Mais, alors que Roger Hoffmann avait tablé sur 3 500 spectateurs de moyenne pour assurer l’équilibre des finances à une époque où il n’existait pas de droits TV, la Sportive se trouva dans le rouge. « Je le dis, haut et fort », prévint le président du club, « si le bilan financier est négatif, il faudra adopter une autre politique, c’est-à-dire transférer nos professionnels et repartir avec des amateurs.
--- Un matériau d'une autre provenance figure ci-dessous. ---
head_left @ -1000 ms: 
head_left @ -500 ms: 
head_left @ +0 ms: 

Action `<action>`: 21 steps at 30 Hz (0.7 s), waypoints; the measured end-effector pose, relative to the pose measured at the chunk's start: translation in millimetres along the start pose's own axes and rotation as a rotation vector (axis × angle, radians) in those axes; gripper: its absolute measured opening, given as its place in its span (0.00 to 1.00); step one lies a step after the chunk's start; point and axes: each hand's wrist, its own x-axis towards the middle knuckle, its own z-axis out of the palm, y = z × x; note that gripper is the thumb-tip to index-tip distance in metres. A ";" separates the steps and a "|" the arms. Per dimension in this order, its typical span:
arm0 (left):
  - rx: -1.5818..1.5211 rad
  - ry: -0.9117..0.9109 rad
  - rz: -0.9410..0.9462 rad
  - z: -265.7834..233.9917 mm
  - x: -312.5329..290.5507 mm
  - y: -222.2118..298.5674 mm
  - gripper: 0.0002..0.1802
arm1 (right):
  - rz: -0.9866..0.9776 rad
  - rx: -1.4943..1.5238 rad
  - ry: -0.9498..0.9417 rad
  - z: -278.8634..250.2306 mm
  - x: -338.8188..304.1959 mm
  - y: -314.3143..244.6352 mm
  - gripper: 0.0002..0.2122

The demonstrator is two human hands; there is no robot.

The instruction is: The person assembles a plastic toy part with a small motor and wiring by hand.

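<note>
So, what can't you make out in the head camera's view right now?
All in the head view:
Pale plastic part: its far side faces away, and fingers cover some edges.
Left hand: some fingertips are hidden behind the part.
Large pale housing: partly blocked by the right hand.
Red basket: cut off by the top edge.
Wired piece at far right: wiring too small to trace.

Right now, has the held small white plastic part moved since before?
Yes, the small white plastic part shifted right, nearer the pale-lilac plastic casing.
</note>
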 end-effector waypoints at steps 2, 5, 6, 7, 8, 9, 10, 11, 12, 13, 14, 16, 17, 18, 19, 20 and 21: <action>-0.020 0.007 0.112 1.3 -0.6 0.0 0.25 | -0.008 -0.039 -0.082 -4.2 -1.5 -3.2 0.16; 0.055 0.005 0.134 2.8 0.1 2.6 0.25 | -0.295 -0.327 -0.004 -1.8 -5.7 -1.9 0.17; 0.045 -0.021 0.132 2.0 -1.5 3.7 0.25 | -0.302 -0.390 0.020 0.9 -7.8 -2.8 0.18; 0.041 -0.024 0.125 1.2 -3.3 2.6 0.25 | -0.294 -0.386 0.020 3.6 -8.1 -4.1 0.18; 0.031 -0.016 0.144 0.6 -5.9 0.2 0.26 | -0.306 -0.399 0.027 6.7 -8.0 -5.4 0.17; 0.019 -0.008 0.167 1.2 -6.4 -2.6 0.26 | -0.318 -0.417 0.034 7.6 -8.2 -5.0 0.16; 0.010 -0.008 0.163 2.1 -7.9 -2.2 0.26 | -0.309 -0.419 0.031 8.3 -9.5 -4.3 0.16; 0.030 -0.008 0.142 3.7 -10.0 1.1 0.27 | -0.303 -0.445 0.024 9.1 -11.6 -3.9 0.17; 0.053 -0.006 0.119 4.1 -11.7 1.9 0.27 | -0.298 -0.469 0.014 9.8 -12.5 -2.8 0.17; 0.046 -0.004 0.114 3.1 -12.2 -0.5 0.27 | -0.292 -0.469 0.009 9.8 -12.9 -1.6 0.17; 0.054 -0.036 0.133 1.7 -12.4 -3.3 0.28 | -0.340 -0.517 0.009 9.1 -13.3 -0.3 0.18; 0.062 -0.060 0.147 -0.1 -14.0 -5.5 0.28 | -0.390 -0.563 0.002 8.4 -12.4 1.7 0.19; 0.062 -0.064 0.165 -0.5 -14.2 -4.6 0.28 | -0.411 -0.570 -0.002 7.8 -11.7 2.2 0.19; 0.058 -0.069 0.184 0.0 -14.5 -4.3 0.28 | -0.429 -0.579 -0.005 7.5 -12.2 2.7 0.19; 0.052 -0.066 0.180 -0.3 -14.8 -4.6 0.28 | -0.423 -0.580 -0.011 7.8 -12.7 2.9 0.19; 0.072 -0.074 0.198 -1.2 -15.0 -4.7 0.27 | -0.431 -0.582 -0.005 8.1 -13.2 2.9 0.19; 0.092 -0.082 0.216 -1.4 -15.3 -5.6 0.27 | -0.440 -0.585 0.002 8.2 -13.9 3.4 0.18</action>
Si, malheureusement, telle devrait être la solution, elle marquerait la fin du football de haut niveau à Thionville. »

Débiteur de près d’un demi-million de francs à la mi-saison, désormais privé des subventions de la municipalité qui refusa de couvrir le déficit, avec une moyenne de spectateurs en baisse par rapport à la saison précédente, le club dut se résoudre à vendre ou résilier les contrats de ses pros. Brown repartit en Angleterre, Braun au Luxembourg…
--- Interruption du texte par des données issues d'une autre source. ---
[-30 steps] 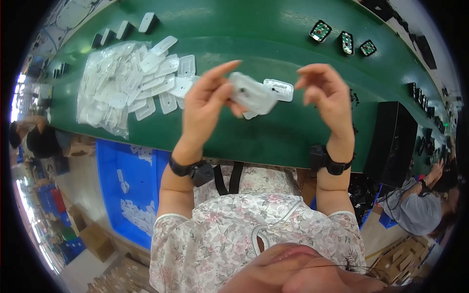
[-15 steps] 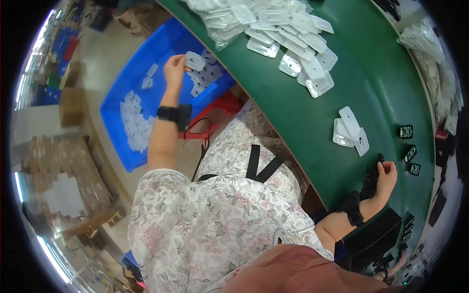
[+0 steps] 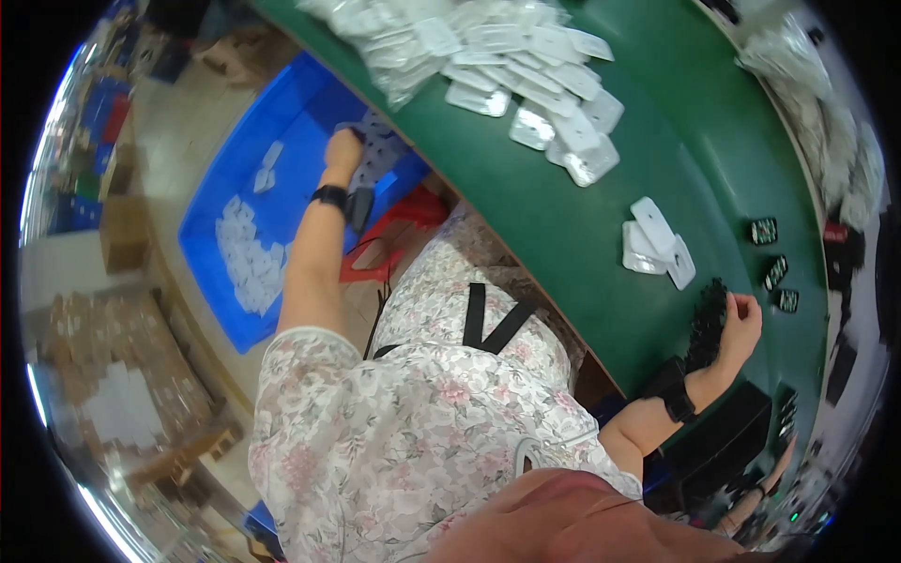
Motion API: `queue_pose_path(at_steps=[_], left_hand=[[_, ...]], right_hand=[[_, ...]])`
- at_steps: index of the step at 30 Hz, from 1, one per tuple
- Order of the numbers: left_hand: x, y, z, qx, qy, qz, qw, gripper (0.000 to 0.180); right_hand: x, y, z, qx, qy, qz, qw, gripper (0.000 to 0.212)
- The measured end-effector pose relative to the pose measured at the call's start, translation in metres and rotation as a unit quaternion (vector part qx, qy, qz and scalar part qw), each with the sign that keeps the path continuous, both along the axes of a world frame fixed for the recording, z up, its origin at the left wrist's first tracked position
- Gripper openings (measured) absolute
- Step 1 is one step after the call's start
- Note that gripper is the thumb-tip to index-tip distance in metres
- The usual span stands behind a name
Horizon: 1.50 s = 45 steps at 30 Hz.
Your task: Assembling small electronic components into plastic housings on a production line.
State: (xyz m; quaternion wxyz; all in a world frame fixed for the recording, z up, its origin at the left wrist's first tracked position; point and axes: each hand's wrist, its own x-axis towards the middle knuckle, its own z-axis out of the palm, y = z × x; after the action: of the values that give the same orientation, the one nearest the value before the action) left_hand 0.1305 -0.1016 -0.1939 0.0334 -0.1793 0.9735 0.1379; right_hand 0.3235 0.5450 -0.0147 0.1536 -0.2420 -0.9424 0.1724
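Note:
My left hand [image 3: 344, 155] reaches down over the blue bin [image 3: 211, 202], fingers curled. The edge of a white plastic plate [image 3: 349, 126] shows at its fingertips, mostly hidden by the hand. More white plates [image 3: 246, 258] lie inside the bin in separate clusters. On the green table, my right hand [image 3: 741, 328] is closed in a pinch beside a pile of small black parts [image 3: 707, 328]. Whatever its fingertips hold, if anything, is too small to make out. Just beyond that hand lie a few white plates [image 3: 652, 225], overlapping one another.
A large heap of bagged white plates [image 3: 526, 66] covers the far part of the green table [image 3: 554, 225]. Small dark circuit-board pieces [image 3: 764, 231] sit along the right. A black box [image 3: 723, 441] stands near my right forearm. A red stool [image 3: 418, 211] is beneath the bin.
My left hand, with the white plate, has lowered into the bin, and the plate is now mostly hidden. My right hand stays beside the black pile, its fingers still pinched.

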Motion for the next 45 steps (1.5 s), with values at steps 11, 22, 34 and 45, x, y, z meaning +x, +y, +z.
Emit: queue_pose_path(at_steps=[11, 22, 34, 45], left_hand=[[0.033, 0.189, 0.214, 0.191, 0.445, -0.264, 0.834, 0.015], [-0.048, 0.287, 0.180, -0.026, 0.254, -0.557, 0.790, 0.037], [-0.069, 0.299, 0.216, -0.085, 0.121, -0.606, 0.782, 0.046], [-0.029, 0.320, 0.237, -0.031, 0.239, -0.512, 0.824, 0.025]], right_hand=[[-0.007, -0.042, 0.030, -0.061, -0.041, -0.103, 0.992, 0.020], [-0.011, -0.066, 0.028, -0.220, 0.112, -0.065, 0.967, 0.004], [-0.016, -0.083, 0.036, -0.132, 0.207, -0.059, 0.968, 0.010], [-0.019, -0.094, 0.033, -0.370, 0.279, 0.009, 0.886, 0.011]])
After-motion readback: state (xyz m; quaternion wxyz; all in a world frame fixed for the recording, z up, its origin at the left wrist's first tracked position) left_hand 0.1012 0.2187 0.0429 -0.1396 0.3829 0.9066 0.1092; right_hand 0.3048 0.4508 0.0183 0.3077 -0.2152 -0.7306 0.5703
En Coupe de France, l’aventure s’arrêta cette fois en huitièmes de finale. Contre Martigues, pensionnaire de division 2, la Sportive ne put faire mieux que match nul à domicile (2-2) avant de s’incliner au retour (0-3). Jacques Thibert, dans L’année du football 1981, a la bonne idée de donner le nombre de spectateurs et les recettes au guichet pour les deux matchs, ce qui nous donne une idée du différentiel budgétaire qui existait alors entre deux clubs et deux villes d’importance à peu près égale. A l’aller, à Thionville, 1 709 spectateurs payèrent leur place pour une recette finale de 52 131 francs. Au retour, à Martigues, 4 150 spectateurs payèrent leur place pour une recette finale de 151 863 francs.

L’élimination en coupe, le 11 avril 1981, précipita la fin de la Sportive Thionvilloise. Les derniers pros furent licenciés ou transférés et ne jouèrent plus avant de rejoindre leurs nouveaux clubs. L’équipe termina la saison à une courageuse sixième place, douze points derrière le promu Brest et sept points derrière le barragiste Nœux-les-Mines, d’un certain Gérard Houllier.

Au terme de la saison, la Sportive fut placée en liquidation. Un nouveau club prit la relève, le Thionville Football Club. Il démarra la saison 1981-1982 en division 4.